Restrictions on the timing of campaign finance activity have met with mixed results in the courts. The injunction just issued in Houston blocks a ban on candidate fundraising in municipal elections to have taken effect except for the period beginning February of each election year through early the following year. Gordon v. City of Houston, No. 14-CV-3146 (S.D. Tex. Jan. 9, 2015). Other, but not all, cases have turned out badly for bans on contributions during legislative sessions.
The various “temporal” bans may be different in one particular or the other, but all impose an absolute ban on activity for a defined period of time. This is probably the decisive point, putting aside all the more sophisticated features of constitutional argument: political activity that is constitutionally protected most of the time is, at other times, prohibited altogether. The state must show that it is accomplishing something with means well-tailored, no more restrictive than necessary, to the regulatory purpose of preventing corruption or its appearance. And this is hard to do when it is justifying an “absolute” ban over a sustained period of time on otherwise constitutional activity.
So cases striking down these prohibitions have relied heavily on on their absolute character. See, e.g. Shrink Missouri Government PAC v. Maupin, 922 F. Supp. 1413, 1419 (E.D. Mo. 1996) (“candidate is completely cut off” from raising funds for over a third of each year); State of Florida v. Dodd, 561 So.2d 263 (1990)(the statute “halts all sources of financing” for two-month period).
Reports on the Houston case have noted that the Thalheimer case in the Ninth Circuit came out differently. Thalheimer v. City of San Diego, 645 F.3d 1109 (9th Cir. 2011). But Thalheimer may not have the makings of a trend-setter. The Court has little say about what counts as evidence to support the need for a temporal ban, but it does indicate that the evidentiary barrier is not high, in part on the ground that a temporal ban—an absolute prohibition on giving for some period—is a more “marginal” restriction on contributions than dollar limits. Id. at 1123. This is not necessarily a line of argument that other courts will be inclined to follow.
Moreover, the Thalheimer Court offers confusing ruminations on the “special character of early campaign contributions.” Id. at 1121. It seems to accept the City’s contention that “contributions made near an election are clear expressions of political speech” compared to those made in the off year that “are more likely linked” to donor business with the city. Id.

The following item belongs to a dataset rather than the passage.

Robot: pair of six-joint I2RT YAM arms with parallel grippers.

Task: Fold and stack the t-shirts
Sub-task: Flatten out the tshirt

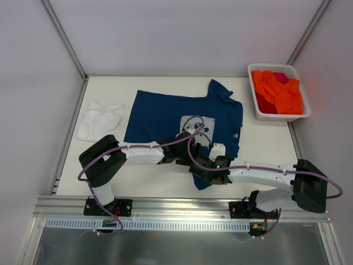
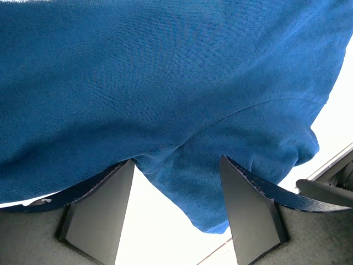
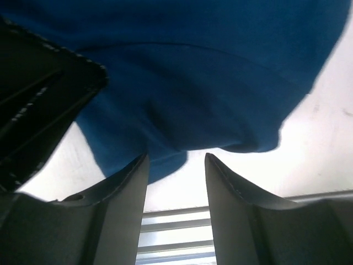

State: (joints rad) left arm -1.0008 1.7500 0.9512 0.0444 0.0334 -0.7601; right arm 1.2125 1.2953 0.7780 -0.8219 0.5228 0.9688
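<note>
The navy blue t-shirt (image 1: 165,113) lies spread on the white table, its pale print (image 1: 193,126) facing up and one sleeve (image 1: 203,182) pointing to the near edge. The plain white t-shirt (image 1: 99,118) lies crumpled at the far left. My left gripper (image 1: 186,152) is open at the navy shirt's near hem; in the left wrist view (image 2: 176,160) a fold of navy cloth (image 2: 209,187) hangs between its spread fingers. My right gripper (image 1: 201,167) is open right beside it; in the right wrist view (image 3: 176,155) the navy sleeve edge (image 3: 165,160) lies at its fingertips.
A white basket (image 1: 256,105) with orange and pink clothes (image 1: 278,94) stands at the back right. Both arms meet over the table's near middle, the left gripper's dark body (image 3: 38,110) close to the right one. The metal rail (image 1: 176,207) runs along the near edge.
</note>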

This is a loosely constructed proposition; it appeals to intuitions about what contributors in off-years may be up to, and it supposes that the “clarity” of a political message can be cleanly judged by when it is made. The Court also works in a reference to Emily’s List—the PAC, and not any case by the name—noting without more that the organization “takes its name from the familiar political aphorism that ‘Early Money is Like Yeast’ because it ‘makes the dough rise’”. 645 F. 3d at 1121 [citation omitted]. And this is where it leaves things.
Similarly cursory in its reasoning is Gable v. Patton, a Sixth Circuit decision upholding a 28 day pre-election window for contributions to gubernatorial candidates. Gable v. Patton, 142 F.3d 940 (6th Cir. 1998). Its holding rests mysteriously on one sentence in Buckley. The Gable Court says this:
The effect of the 28–Day Window with respect to external contributions is similar. Candidates will be forced to rearrange their fundraising by concentrating it in the period before the 28–Day Window begins. That is not a trivial restriction, but we read Buckley to say that such a restriction is justified by Kentucky’s interest in combating corruption.
142 F.3d at 951. That’s it.
Time will tell whether it will be a case like Gordon, just decided in Houston, or decisions like Thalheimer and Gable, that prove most persuasive in the constitutional review of temporal bans on contributions—when political giving for a defined period of time is “completely cut off.”